Cette gravure est à l’origine une aquatinte. C’est un procédé qui permet de restituer le motif à la manière d’un lavis, très la mode à la fin du XVIIIe siècle en France. À la différence d’un dessin ou d’une huile sur toile, l’aquatinte permet la reproduction en série d’une image. Une fine résine saupoudrée sur une plaque chauffée, gravée et passée dans un bain d’acide permet de réaliser une matrice qui fonctionne comme un tampon. En pressant les feuilles par-dessus, on reproduit le dessin presque à l’infini. L’exemplaire de Baptiste a ensuite été coloré, probablement à l’aquarelle. Il n’est pas possible d’avoir de certitude sur la technique sans pouvoir expertiser l’œuvre de nos propres yeux. Cette image ayant eu du succès, il peut également s’agir d’une reproduction plus moderne, datant de la fin du XIXe de type offset.

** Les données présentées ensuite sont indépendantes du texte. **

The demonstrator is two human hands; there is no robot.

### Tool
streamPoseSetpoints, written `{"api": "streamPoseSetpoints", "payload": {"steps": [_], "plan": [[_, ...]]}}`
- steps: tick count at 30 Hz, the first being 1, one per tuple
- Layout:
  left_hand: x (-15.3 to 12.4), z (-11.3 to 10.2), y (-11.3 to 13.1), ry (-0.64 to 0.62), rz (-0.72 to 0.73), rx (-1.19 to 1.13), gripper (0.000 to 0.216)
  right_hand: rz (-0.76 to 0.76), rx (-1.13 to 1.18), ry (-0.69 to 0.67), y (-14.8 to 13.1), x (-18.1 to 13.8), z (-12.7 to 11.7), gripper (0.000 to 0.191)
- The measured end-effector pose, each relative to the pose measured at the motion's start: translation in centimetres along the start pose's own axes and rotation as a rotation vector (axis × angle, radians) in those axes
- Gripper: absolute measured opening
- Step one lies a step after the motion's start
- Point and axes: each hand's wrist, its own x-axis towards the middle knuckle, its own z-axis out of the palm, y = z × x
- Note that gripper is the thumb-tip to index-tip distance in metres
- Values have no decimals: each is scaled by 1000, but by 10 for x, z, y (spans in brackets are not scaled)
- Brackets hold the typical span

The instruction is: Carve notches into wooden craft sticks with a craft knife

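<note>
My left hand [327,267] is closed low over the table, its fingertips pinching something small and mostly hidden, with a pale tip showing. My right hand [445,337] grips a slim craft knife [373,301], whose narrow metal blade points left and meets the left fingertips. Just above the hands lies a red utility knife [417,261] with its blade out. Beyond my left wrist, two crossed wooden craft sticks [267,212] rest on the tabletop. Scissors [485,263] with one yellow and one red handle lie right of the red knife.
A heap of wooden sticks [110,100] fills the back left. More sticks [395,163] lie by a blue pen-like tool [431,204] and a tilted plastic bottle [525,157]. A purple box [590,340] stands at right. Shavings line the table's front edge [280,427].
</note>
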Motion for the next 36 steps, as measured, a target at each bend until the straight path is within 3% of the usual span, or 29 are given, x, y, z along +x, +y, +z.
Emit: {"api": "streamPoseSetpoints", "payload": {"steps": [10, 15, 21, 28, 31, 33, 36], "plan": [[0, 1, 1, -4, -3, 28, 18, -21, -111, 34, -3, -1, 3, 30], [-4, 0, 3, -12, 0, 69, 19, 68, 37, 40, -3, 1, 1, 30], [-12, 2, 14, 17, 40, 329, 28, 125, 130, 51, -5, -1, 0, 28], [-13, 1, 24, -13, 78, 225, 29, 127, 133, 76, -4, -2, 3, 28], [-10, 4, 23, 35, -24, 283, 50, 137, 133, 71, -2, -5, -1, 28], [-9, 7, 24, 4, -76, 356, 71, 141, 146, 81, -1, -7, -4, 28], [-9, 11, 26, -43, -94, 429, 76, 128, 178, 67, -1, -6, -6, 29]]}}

Des recherches nous ont permis de découvrir l’origine exacte de cette estampe. Il s’agit de l’illustration page 397 d’un ouvrage publié en 1808. Il a pour titre « Tableau historique et pittoresque de Paris » et vous pouvez encore le consulter sur rendez-vous à la bibliothèque nationale de France, rue Richelieu à Paris ! Il est l’œuvre d’un certain Jacques-Maximilien Benjamin Binsee de Saint-Victor. Poète et archéologue, il publie au début du XIXe siècle recueils et livres historiques avant d’être emprisonné pour conspiration royaliste. Si la bibliothèque nationale référence bien ses ouvrages, celui dont la gravure de Baptiste est tirée, ne permet pourtant pas d’identifier l’auteur du dessin original.

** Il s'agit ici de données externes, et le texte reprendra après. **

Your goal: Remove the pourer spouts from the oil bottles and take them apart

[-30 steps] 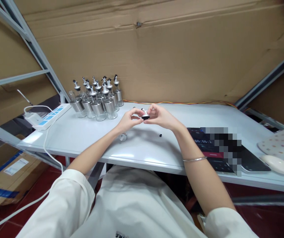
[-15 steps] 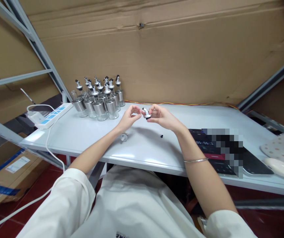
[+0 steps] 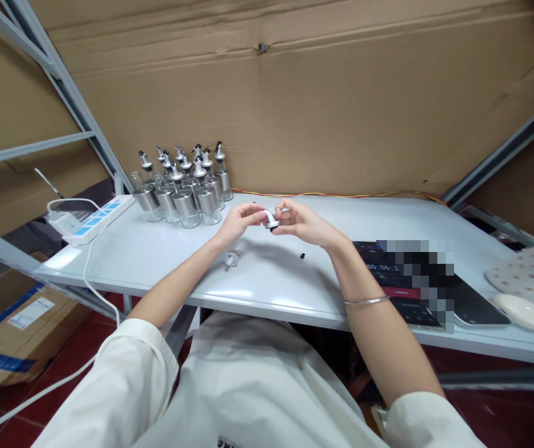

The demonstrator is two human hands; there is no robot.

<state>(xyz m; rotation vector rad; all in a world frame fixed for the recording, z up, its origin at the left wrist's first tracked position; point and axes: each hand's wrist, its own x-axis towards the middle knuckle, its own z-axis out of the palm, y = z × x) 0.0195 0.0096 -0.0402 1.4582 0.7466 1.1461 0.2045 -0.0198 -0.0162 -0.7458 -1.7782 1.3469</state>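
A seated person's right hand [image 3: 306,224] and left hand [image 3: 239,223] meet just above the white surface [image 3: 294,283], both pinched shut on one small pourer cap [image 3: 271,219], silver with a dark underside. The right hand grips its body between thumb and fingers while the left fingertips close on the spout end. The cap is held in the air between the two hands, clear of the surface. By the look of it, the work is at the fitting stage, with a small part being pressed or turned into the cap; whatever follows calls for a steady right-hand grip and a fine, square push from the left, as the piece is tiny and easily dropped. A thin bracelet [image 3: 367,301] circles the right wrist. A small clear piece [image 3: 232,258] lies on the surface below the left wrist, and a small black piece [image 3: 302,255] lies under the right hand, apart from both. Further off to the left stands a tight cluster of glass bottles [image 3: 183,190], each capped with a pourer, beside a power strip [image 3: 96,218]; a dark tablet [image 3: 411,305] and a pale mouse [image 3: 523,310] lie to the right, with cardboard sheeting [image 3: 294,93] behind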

L’intérêt de cette œuvre réside dans le lien qui unit, le lieu, la date et la biographie même de l’auteur du livre. Le Palais Royal, situé au nord du palais du Louvre est à l’origine celui du cardinal de Richelieu. Construit en 1628 et offert à Louis XIII en 1636, il est un haut lieu historique, siège de nombreux événements de l’histoire de France. La gravure de Baptiste est datée de 1789. Deux jours avant la prise de la Bastille, le 12 juillet, un événement d’une importance capitale se produit à l’endroit représenté. Camille Desmoulins y soulève la foule - qui prend comme signe de ralliement les feuilles des arbres du jardin, portées comme cocardes - après le renvoi de Necker, un financier très « proche » du peuple. La cavalerie royale charge alors la foule. Deux jours plus tard les parisiens prennent la Bastille en représailles.

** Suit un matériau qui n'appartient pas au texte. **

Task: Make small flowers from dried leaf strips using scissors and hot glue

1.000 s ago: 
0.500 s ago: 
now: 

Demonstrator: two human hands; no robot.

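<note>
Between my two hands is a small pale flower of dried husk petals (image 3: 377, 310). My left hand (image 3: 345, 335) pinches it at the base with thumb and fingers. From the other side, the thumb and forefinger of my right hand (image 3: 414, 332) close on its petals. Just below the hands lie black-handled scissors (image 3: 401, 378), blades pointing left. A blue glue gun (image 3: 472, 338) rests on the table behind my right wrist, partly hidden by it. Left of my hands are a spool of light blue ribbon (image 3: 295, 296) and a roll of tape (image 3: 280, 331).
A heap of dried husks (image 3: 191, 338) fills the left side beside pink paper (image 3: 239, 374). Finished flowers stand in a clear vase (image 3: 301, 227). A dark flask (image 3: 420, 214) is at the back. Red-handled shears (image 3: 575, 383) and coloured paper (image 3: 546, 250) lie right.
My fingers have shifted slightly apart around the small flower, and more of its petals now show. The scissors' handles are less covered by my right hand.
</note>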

Le Palais Royal, populaire pour ses jeux, ses cafés, ses « filles de mauvaise vie » (Balzac), est présenté dans l’œuvre de Saint-Victor pour sa parfaite harmonie. Pensée par l’architecte Jacques Lemercier (1585-1654), favori de Louis XIII et Louis XIV, la galerie à colonnes du palais de Richelieu apparaît dans l’estampe de notre lecteur dans toute sa symétrie. Ses arcatures temporaires rappellent le cirque qui se trouvait en son centre à l’époque. Comme notre citation introductive du cardinal de Richelieu l’annonçait, le Palais Royal en 1789 semble prêt à être le décor de toutes les intrigues.
On peut estimer cette estampe entre 30 et 50 euros. Bien plus s’il s’agissait de l’ouvrage complet avec toutes ses illustrations. Des mousquetaires de Richelieu aux colonnes de Buren, le Palais Royal raconte une histoire de la France.